米中貿易摩擦の背景には、両国のハイテク戦争がある。トランプ大統領の補佐官で通商政策担当のナバロ氏が「中国は将来の産業を不当に独占しようとしている」と語ったように、ハイテク分野で両大国はせめぎ合う。

 今年7月、中国人男性がFBI(米連邦捜査局)に秘密漏えいで逮捕される事件があった。男性は米アップルで自動走行技術の開発に従事していたが、中国の自動車会社に転職するために退職し、帰国しようとしていた。この事件は、両国間のハイテク戦争が影響している。

 トヨタは中国にもトラウマがある。80年代、中国進出の誘いを断ったためにトウ小平氏(※トウは「登」におおざと)が激怒。メンツを重んじる中国政府は以来、外資では中国進出を果たしたVWを最も優遇し、トヨタを冷遇した面がある。雄安新区への進出は、それを挽回するチャンスでもある。

 トヨタはグループ企業も含めた総力戦での巻き返しをねらって、中国市場対応を最重要プロジェクトの一つに位置づけている。6月には中国担当役員を急きょ交代させ、豊田社長の側近中の側近で、グループの役員人事を仕切る上田達郎専務が総務・人事本部長、事業企画部統括との兼任で中国・アジア本部長に就いた。

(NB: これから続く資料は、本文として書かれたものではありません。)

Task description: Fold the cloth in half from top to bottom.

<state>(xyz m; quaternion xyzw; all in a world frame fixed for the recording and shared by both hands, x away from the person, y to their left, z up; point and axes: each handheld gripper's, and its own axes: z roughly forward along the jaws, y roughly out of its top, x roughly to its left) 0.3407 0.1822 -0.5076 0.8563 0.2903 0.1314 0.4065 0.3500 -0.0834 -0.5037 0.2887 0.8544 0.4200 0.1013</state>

 生産能力を20年代前半までに現状の約2倍の200万台に拡大する計画。習近平国家主席肝煎りプロジェクトにいち早くはせ参じれば、中国当局の評価も高まり、事業拡大の行政手続きも円滑になるだろう。しかし、中国に投資すれば、トランプ氏から目をつけられ、自動車に高関税をかけられるリスクもある。中国の誘いを断れば、再びメンツを潰すことになりかねない。トヨタは米中貿易摩擦の板挟みになっているとも言える。